***** Entries supplied
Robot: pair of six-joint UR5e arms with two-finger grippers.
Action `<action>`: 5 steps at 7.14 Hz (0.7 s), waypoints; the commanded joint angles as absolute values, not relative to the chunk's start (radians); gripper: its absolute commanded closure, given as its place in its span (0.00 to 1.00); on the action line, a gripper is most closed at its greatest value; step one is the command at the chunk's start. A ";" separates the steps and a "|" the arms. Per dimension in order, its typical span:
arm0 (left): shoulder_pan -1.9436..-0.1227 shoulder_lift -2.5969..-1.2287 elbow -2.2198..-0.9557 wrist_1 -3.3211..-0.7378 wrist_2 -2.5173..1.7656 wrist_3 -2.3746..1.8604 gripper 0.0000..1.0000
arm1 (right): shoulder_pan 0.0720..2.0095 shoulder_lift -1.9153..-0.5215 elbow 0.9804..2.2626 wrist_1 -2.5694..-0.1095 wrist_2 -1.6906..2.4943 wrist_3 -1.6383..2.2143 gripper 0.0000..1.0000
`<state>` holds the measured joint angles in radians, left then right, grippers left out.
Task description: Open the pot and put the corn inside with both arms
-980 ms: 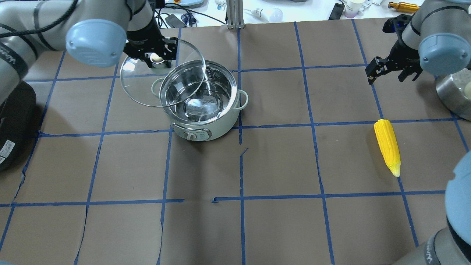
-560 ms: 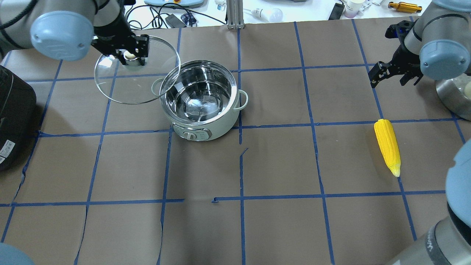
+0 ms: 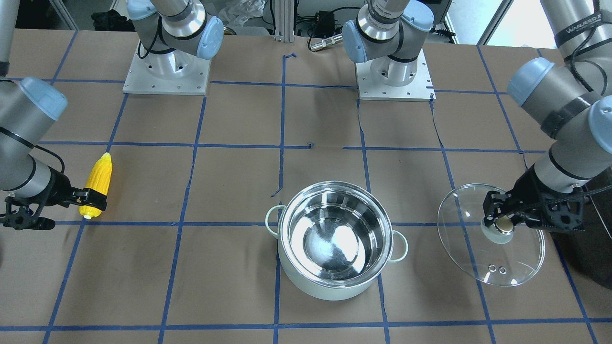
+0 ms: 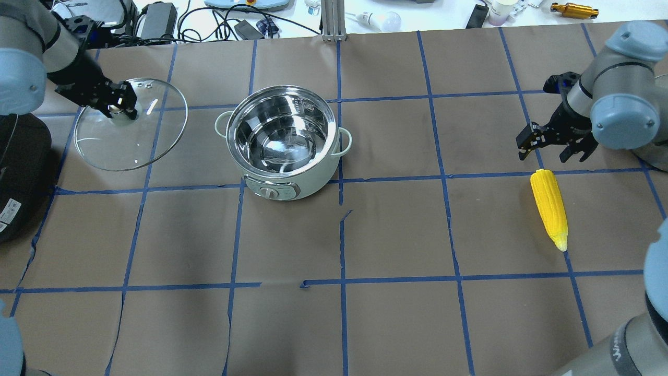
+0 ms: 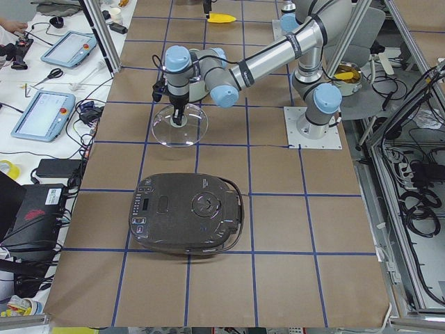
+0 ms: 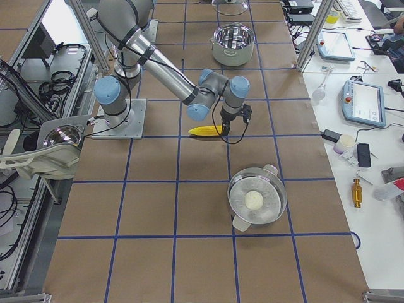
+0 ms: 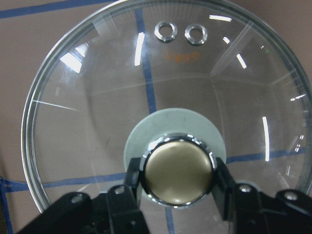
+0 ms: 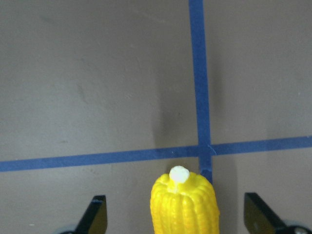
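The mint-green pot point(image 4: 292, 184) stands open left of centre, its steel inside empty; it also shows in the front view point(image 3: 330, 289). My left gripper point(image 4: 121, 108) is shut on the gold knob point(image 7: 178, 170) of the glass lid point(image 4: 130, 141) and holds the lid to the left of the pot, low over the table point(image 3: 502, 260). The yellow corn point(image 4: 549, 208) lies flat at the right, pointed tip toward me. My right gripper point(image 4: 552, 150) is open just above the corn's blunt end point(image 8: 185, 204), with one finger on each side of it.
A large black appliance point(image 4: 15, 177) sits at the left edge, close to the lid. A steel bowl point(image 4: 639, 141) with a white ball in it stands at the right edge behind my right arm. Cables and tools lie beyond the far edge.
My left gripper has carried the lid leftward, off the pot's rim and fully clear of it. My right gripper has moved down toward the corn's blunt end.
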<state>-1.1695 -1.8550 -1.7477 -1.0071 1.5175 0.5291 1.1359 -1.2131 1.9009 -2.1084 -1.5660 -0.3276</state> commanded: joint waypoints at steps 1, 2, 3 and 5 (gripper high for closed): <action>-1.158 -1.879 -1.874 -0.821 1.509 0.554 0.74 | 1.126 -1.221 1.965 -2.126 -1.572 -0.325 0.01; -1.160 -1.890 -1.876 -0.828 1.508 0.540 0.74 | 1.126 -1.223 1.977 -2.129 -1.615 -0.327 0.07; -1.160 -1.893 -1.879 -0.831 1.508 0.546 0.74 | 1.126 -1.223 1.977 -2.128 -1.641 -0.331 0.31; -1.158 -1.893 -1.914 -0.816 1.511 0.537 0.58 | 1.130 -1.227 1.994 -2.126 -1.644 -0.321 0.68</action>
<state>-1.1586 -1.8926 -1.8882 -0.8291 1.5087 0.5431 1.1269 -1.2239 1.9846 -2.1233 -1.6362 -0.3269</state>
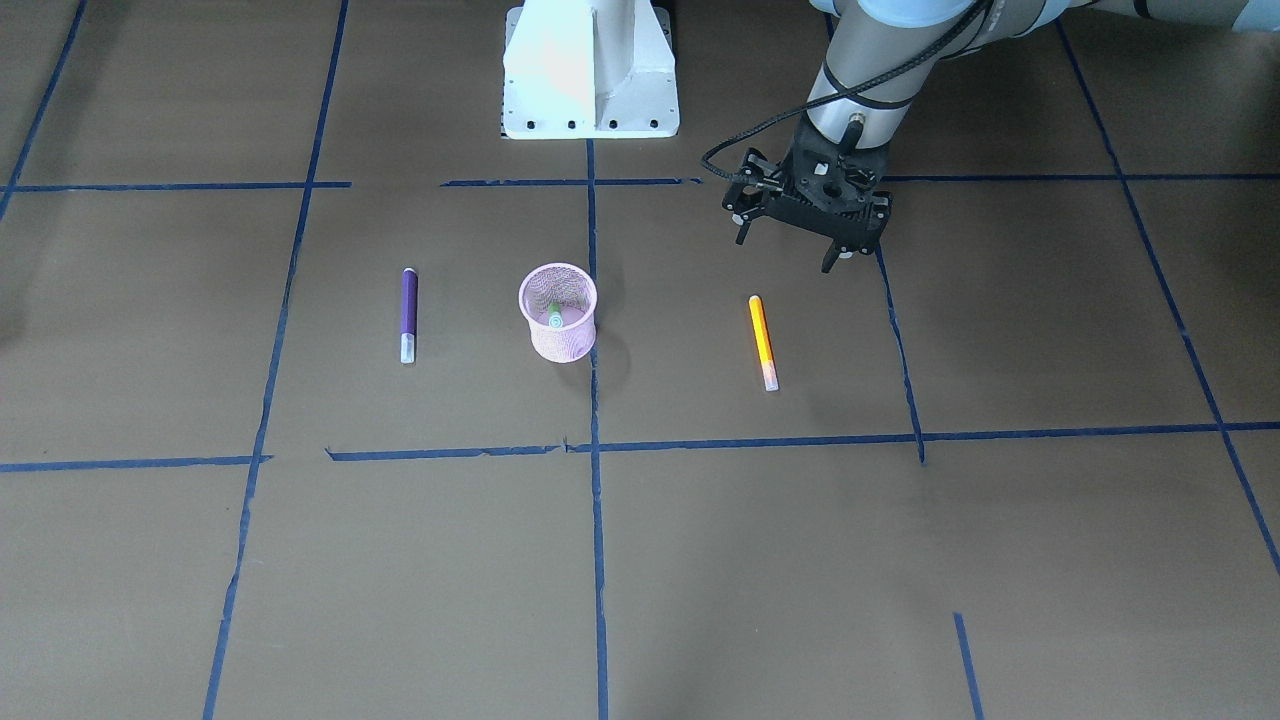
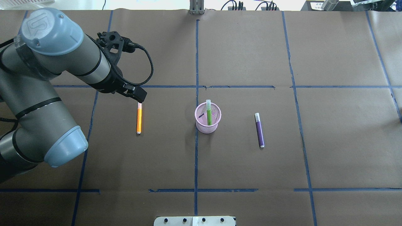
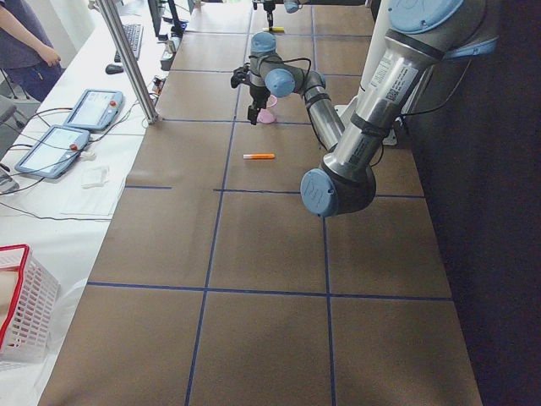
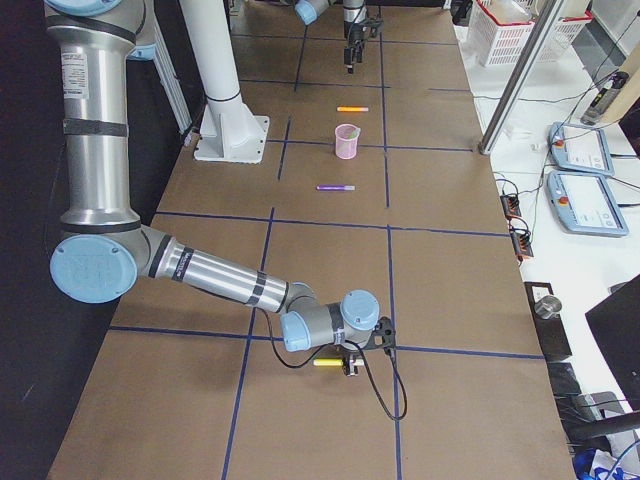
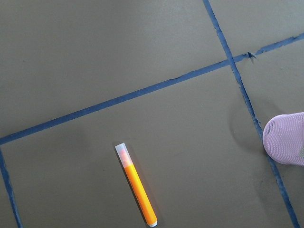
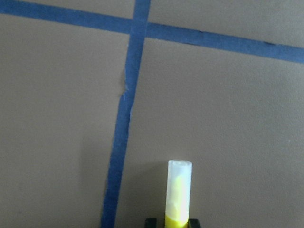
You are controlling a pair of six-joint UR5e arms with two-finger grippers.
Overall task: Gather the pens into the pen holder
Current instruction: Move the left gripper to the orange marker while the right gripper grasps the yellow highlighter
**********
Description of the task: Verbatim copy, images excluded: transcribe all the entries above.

Output for this exercise:
Robot: pair of six-joint UR5e arms with two-finger grippers.
Action `<action>`: 5 steps at 7.14 Hz (0.7 s), waypoints; the commanded joint angles as absolute values, not relative to the chunk's start (radians); gripper: its absolute commanded closure, given as its place in its span (0.00 to 1.00); on the action line, a gripper is most closed at its greatest value; step one is the command at the chunk's start. A ";" separates the steps and a "|" the arms. Per dimension in order, its typical span:
arm0 (left): shoulder_pan -1.9436..-0.1227 shoulder_lift -2.5969..-1.2287 elbow -2.2198..-0.9557 wrist_1 -3.3211..-0.7378 wrist_2 -2.5173..1.7656 wrist_3 -2.3746..1.8604 gripper 0.0000..1.0000
arm1 (right): shoulder_pan 0.0720..2.0095 shoulder_lift -1.9153..-0.5215 elbow 0.9804..2.2626 wrist_1 -2.5694..-0.1095 wrist_2 -1.6906..2.4943 wrist_3 -1.6383..2.2143 gripper 0.0000..1.0000
`<state>` holds the measured joint angles in radians, left then right, grippers left out.
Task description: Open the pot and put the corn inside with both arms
-980 ms: 
-560 ms: 
+0 ms: 
+0 ms: 
+0 ms: 
+0 ms: 
+0 ms: 
+0 ms: 
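The mint-green pot point(image 4: 292, 184) stands open left of centre, its steel inside empty; it also shows in the front view point(image 3: 330, 289). My left gripper point(image 4: 121, 108) is shut on the gold knob point(image 7: 178, 170) of the glass lid point(image 4: 130, 141) and holds the lid to the left of the pot, low over the table point(image 3: 502, 260). The yellow corn point(image 4: 549, 208) lies flat at the right, pointed tip toward me. My right gripper point(image 4: 552, 150) is open just above the corn's blunt end point(image 8: 185, 204), with one finger on each side of it.
A large black appliance point(image 4: 15, 177) sits at the left edge, close to the lid. A steel bowl point(image 4: 639, 141) with a white ball in it stands at the right edge behind my right arm. Cables and tools lie beyond the far edge.
My left gripper has carried the lid leftward, off the pot's rim and fully clear of it. My right gripper has moved down toward the corn's blunt end.
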<state>-1.1695 -1.8550 -1.7477 -1.0071 1.5175 0.5291 1.1359 -1.2131 1.9009 -2.1084 -1.5660 -0.3276</state> commanded: joint waypoints at steps 1, 2, 3 and 5 (gripper high for closed): <action>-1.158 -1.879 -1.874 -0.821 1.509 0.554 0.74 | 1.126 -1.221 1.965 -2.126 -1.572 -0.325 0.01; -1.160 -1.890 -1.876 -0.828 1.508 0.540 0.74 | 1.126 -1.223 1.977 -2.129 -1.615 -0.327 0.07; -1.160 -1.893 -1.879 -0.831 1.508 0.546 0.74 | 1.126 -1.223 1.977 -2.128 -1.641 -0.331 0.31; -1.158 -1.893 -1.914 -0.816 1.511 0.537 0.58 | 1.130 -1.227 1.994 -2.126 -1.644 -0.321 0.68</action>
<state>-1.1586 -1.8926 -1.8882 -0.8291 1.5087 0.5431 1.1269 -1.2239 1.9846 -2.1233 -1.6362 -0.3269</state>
You are controlling a pair of six-joint UR5e arms with two-finger grippers.
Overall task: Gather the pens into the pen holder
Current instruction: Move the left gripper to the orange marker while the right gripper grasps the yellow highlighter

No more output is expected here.